Margaret Atwood è una maestra nel raccontare storie in cui il privato si intreccia al pubblico disastro, alla rivoluzione inaspettata, all’uragano che spazza via le certezze di chi crede di sentirsi al sicuro perché ha un passaporto canadese.
Il romanzo si svolge su due piani temporali, che si intersecano senza che questo disturbi il ritmo narrativo.
La vita di Rennie, giornalista per riviste che si occupano di lifestyle, è una vita mediamente avvolta dalla sicurezza. Eppure, è cresciuta in casa con la madre single, e il padre lo conosce solo da incontri fugaci, ha un fidanzato che non si vuole impegnare e con il quale si abbandona a sesso talvolta trasgressivo. Questa sospensione nei rapporti che nasconde una paura dei legami è tipica delle giovani donne anni ’80, e Rennie sente di aver avuto più o meno quello che desiderava: la possibilità di scegliere chi essere, senza vincoli di figli o di matrimonio. Tutto cambia quando viene operata al seno, e il suo rapporto con il corpo e con la percezione del corpo nello spazio e nel tempo cambia completamente. Un’ansia sottile e ossessiva, strisciante come un’alga velenosa le intossica la vita. Jake, il suo fidanzato, si lamenta che l’accesso facile, semplice, al corpo di Rennie gli sia negato, lei stessa non riesce a decidersi a permettergli di vederla nuda ed esposta al giudizio di uno sguardo sul suo corpo intaccato. E quale donna potrebbe mai consentire a un uomo di guardarla con delle imperfezioni se l’uomo non l’amasse profondamente, e non fosse rassicurante e con gli occhi colmi di gentilezza? Io no di certo. E in effetti Jake è separato dalla nuova solitudine di Rennie peggio che da un muro di mattoni. E lei scopre di non desiderarlo più. Perché il desiderio è capriccioso e segue sue traiettorie alle quali il corpo non può che obbedire.

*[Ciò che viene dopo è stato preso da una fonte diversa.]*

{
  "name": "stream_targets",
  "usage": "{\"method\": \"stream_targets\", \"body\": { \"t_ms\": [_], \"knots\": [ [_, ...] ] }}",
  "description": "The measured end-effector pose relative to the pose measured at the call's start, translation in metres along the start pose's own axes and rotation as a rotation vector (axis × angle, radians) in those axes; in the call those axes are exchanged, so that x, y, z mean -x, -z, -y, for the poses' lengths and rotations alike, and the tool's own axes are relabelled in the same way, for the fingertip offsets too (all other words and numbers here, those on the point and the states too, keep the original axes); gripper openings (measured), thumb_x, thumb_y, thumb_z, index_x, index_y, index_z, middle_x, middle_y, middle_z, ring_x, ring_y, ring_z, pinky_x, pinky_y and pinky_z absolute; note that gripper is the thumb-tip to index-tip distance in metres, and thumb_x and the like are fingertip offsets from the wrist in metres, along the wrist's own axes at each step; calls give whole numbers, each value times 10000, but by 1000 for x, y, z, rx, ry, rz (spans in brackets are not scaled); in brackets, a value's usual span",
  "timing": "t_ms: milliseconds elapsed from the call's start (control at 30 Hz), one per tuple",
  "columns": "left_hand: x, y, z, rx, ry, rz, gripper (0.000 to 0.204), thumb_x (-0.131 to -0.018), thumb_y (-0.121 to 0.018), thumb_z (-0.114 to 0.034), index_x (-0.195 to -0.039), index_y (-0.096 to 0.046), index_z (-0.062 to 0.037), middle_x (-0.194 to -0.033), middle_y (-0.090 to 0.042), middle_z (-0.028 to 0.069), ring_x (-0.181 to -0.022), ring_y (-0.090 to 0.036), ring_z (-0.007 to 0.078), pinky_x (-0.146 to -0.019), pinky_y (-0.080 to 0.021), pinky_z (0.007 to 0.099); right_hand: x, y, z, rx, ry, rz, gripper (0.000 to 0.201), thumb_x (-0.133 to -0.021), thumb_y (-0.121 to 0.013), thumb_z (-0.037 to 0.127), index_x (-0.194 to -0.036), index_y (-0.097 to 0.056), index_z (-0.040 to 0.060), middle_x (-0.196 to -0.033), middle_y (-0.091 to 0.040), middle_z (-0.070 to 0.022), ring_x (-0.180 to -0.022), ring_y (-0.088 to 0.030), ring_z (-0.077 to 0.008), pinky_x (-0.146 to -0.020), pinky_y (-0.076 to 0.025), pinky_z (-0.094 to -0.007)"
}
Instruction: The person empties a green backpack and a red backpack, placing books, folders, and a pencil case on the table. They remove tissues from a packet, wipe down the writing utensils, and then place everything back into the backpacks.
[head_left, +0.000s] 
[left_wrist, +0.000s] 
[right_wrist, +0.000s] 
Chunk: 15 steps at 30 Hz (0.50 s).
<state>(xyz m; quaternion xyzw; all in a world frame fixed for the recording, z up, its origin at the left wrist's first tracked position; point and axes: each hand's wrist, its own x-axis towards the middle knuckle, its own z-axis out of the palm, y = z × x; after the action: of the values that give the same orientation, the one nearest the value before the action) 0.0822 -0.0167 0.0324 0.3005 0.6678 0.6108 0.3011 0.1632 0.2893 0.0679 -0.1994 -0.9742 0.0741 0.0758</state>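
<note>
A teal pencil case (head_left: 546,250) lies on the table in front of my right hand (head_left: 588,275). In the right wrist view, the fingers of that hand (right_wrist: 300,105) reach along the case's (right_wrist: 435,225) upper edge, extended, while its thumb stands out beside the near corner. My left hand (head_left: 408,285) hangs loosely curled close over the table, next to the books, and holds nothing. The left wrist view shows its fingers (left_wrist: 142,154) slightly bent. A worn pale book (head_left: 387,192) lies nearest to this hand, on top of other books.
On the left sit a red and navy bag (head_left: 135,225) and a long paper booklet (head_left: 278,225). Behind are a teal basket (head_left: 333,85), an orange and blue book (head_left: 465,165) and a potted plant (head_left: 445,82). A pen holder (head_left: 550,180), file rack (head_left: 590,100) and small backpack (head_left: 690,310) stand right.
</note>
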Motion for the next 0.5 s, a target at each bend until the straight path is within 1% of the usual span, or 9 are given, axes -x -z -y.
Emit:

Alle difficoltà di reinventarsi il rapporto con una nuova immagine di sé si aggiunge anche l’attaccamento amoroso e morboso verso il medico curante, un uomo che non manca di contraccambiare i desideri della ex paziente, ma che in qualche modo ha troppa paura di lasciare la sua vita, o meglio la proiezione del mondo sulla sua vita. Daniel, il medico, ha bisogno di sentirsi distaccato dalla vita perché il suo lavoro è troppo coinvolgente, le sue emozioni sono tutte trattenute per il senso di onnipotenza che gli dà il bisturi.
Rennie è allo sbando, e chiede alla rivista per la quale scrive pezzi su turismo, mare e sole, di andare in una sperduta isola caraibica per 3 settimane, a scrivere di relax e frutta deliziosa. In quelle 3 settimane si troverà coinvolta in una serie di tentativi di golpe fallito, verrà creduta una spia e conoscerà trafficanti d’armi e capi di Stato o aspiranti tali.
Il suo passaporto canadese è una condanna o una salvezza? E il fatto che nel mondo ci siano milioni di persone che vivono in condizioni di miseria, e che tutto, in ultima analisi si riduca all’avere potere o non averlo, cambierà Rennie. Il suo corpo ferito, che inizierà una guarigione improvvisa, si troverà in sintonia con le molteplici ferite di un mondo che sembra bello solo ai turisti. E lei sa, che la sua voce, incredibilmente messa a tacere da sé stessa per tutto il tempo precedente, per tutta la sua vita in disparte, adesso ha una storia da raccontare. La sicurezza spesso si accompagna all’invisibilità. Chi vive davvero a volte rischia non solo di morire, ma di vivere con maggiore intensità.
Rennie ha freddo. Incrocia le braccia, il pollice destro contro la cicatrice sotto il vestito.
Niente la salverà, è già stata salvata. Non è immune. Piuttosto è fortunata, improvvisamente, finalmente trabocca di fortuna ed è questa fortuna a tenerla su.